Task item:
Every line below that mentions the word "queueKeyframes" should be copied out.

Records to use:
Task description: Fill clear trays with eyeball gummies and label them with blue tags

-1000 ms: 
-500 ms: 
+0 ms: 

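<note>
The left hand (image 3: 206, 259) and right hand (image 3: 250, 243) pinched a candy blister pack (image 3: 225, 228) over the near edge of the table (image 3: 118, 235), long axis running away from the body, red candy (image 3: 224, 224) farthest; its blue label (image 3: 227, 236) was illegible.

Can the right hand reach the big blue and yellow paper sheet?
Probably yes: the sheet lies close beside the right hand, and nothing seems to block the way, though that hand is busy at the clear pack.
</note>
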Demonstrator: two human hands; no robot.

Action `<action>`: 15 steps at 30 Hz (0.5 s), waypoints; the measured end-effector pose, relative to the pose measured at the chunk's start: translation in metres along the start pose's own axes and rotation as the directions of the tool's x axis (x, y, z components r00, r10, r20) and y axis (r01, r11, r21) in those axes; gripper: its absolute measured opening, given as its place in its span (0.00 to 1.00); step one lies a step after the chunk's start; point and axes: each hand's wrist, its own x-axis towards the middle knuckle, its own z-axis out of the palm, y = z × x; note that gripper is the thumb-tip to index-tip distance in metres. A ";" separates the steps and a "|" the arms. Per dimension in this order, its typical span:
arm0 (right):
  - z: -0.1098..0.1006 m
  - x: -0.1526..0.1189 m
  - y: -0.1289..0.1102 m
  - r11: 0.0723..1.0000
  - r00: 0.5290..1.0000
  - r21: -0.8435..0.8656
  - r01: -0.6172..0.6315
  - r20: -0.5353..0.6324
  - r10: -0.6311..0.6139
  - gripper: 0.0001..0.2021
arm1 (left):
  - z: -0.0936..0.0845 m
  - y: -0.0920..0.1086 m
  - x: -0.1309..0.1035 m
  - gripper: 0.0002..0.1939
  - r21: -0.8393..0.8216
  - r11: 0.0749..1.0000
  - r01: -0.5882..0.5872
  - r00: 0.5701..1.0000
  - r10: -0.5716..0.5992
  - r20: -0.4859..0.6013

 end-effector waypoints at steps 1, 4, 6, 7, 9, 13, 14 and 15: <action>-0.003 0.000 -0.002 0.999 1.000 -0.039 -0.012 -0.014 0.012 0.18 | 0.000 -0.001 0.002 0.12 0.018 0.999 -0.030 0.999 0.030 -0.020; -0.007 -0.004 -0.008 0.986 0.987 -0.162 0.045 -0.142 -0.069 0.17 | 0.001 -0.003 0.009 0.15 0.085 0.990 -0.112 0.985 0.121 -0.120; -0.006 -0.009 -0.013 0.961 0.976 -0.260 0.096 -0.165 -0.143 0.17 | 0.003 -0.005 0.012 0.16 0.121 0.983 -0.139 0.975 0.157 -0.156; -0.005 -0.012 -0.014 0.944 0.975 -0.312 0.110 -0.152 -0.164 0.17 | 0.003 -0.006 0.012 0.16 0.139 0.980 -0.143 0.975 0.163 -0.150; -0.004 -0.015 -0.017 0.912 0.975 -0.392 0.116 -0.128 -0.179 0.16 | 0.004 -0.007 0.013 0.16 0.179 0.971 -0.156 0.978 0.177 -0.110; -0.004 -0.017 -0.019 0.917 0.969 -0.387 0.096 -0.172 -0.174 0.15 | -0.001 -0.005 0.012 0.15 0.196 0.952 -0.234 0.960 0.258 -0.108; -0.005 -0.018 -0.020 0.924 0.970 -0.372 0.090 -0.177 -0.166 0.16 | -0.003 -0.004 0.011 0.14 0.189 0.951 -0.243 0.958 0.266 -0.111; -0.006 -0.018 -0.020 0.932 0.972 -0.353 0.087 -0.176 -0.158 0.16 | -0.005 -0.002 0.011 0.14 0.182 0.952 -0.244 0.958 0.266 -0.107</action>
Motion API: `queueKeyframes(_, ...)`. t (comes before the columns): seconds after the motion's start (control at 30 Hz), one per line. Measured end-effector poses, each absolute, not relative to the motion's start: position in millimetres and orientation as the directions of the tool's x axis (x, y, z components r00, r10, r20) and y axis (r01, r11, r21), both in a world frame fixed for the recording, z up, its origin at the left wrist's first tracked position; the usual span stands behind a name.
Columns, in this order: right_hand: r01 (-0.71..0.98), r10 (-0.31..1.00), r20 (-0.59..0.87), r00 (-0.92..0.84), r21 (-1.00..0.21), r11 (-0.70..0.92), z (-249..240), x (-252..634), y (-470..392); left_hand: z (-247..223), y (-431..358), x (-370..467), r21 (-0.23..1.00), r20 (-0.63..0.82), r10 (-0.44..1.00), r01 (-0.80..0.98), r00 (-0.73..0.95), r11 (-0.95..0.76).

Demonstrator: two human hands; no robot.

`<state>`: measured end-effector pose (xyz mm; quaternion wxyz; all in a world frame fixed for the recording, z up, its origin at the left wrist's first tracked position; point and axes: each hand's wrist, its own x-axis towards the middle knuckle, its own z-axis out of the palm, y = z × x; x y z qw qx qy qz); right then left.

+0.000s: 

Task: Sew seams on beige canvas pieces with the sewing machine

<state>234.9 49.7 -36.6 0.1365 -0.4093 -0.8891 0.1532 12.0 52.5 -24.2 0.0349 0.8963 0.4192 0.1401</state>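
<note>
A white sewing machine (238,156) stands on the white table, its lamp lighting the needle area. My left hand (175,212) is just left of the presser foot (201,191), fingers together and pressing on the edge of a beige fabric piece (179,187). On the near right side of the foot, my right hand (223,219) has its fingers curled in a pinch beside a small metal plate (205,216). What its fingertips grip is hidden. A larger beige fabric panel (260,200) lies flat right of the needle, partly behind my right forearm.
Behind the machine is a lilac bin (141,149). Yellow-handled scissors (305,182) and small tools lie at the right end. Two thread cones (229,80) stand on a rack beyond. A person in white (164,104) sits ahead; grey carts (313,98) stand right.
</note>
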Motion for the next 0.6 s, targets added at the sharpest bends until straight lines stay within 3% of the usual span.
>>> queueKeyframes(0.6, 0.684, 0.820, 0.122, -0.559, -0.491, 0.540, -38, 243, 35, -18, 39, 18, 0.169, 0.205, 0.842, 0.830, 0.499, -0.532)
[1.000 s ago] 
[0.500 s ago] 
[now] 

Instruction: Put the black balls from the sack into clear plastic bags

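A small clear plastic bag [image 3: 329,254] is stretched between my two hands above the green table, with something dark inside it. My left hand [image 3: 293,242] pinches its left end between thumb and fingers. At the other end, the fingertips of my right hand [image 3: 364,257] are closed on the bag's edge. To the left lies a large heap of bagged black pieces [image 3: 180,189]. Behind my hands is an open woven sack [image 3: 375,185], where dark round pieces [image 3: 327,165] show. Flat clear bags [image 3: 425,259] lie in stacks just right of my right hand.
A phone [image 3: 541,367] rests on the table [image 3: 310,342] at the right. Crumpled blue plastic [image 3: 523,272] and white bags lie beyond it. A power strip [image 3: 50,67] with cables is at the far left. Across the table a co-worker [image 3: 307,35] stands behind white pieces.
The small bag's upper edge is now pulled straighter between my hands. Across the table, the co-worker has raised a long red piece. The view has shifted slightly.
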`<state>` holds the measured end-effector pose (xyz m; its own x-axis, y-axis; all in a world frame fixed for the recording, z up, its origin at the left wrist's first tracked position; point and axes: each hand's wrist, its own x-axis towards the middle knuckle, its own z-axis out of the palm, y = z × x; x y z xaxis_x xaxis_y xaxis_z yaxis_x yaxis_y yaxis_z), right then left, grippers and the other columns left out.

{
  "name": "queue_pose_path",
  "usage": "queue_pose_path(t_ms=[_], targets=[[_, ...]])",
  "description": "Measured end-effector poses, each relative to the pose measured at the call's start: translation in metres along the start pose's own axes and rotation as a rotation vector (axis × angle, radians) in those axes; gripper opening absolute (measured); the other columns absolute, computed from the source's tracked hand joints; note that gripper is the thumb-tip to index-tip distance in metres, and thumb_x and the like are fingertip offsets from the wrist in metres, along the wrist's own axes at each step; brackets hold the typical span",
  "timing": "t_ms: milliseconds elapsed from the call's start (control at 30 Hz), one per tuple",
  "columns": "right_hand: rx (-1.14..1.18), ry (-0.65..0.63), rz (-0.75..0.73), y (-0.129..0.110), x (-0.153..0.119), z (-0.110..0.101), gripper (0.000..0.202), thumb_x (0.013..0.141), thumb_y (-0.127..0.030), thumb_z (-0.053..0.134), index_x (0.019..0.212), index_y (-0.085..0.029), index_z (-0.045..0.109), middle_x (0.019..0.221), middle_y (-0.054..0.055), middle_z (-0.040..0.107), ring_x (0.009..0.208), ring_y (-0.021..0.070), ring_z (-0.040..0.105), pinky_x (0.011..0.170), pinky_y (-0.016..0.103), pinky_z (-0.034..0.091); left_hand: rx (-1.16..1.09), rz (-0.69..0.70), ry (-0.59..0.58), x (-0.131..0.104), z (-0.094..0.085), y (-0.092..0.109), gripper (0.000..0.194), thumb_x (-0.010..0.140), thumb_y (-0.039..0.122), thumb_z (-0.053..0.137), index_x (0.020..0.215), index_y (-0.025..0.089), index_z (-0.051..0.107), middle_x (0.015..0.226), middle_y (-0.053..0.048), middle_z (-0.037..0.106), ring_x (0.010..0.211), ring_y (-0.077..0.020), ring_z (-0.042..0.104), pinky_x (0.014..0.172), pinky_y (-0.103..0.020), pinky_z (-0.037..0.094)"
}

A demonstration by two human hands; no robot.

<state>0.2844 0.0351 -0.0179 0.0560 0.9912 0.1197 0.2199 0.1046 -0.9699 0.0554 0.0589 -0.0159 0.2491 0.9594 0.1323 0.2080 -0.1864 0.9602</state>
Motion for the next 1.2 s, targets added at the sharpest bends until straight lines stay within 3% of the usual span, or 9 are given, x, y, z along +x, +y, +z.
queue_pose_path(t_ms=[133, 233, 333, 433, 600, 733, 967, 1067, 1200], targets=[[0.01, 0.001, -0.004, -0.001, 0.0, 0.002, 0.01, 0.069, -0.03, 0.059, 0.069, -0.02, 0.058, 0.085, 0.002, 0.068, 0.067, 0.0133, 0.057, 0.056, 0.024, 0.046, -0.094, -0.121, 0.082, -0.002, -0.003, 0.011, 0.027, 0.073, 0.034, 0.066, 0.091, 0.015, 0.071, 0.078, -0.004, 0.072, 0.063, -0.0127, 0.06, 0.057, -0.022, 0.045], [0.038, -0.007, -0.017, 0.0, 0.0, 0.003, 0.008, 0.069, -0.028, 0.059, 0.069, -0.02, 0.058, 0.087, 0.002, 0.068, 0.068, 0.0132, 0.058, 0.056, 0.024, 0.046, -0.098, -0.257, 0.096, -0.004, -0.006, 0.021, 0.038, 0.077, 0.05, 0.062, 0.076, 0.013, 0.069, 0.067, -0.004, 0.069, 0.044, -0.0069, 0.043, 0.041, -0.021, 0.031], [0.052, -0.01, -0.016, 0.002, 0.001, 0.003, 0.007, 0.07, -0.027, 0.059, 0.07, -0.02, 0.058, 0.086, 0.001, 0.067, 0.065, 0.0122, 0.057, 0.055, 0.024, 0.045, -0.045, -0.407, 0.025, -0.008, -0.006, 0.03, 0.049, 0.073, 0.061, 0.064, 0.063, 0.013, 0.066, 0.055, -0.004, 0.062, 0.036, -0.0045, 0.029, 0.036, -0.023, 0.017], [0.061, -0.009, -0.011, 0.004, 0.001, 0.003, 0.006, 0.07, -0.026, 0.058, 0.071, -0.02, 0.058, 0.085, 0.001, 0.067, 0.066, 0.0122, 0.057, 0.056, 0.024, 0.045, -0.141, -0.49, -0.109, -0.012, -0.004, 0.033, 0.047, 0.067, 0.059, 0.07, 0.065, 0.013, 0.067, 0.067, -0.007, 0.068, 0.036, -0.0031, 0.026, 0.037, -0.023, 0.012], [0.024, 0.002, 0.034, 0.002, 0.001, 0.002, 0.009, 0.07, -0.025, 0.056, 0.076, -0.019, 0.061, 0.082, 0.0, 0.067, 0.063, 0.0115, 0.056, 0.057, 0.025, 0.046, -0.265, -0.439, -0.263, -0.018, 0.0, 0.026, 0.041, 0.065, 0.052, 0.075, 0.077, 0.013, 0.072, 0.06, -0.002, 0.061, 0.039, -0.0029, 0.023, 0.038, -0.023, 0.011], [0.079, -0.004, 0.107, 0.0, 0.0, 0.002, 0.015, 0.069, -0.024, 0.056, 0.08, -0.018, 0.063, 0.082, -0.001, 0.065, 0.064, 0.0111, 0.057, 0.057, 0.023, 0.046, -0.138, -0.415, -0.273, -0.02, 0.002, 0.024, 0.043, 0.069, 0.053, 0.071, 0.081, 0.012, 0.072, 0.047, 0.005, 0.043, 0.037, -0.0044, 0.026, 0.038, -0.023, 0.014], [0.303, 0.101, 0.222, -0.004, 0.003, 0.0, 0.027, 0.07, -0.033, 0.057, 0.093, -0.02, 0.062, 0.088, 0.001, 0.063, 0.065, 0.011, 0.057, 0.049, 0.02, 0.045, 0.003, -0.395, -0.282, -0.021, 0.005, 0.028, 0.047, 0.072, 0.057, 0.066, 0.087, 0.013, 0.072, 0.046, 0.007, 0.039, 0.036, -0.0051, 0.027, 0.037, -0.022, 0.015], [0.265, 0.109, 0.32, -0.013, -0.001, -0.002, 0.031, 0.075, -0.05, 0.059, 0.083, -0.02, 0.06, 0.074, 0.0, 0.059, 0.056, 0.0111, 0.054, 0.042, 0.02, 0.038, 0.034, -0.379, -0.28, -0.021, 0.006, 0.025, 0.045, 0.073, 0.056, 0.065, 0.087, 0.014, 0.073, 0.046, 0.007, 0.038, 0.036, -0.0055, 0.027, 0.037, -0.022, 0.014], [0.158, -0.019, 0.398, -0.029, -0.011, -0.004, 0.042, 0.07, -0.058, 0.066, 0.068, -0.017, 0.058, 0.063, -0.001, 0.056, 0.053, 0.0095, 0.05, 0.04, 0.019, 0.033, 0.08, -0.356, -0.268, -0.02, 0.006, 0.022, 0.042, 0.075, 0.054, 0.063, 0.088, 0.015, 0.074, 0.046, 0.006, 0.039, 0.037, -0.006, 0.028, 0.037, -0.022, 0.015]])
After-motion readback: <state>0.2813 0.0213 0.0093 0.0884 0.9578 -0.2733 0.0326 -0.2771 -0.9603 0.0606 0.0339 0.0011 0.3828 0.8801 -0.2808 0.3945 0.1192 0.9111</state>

Response for this exercise:
Motion API: `queueKeyframes(_, ...)`. t (comes before the columns): seconds after the motion's start (control at 30 Hz), one per line. Measured end-effector poses, each absolute, not relative to the motion's start: position in millimetres and orientation as the directions of the tool's x axis (x, y, z components r00, r10, r20) and y axis (r01, r11, r21), both in a world frame fixed for the recording, z up, its origin at the left wrist's first tracked position; the usual span stands behind a name.
>>> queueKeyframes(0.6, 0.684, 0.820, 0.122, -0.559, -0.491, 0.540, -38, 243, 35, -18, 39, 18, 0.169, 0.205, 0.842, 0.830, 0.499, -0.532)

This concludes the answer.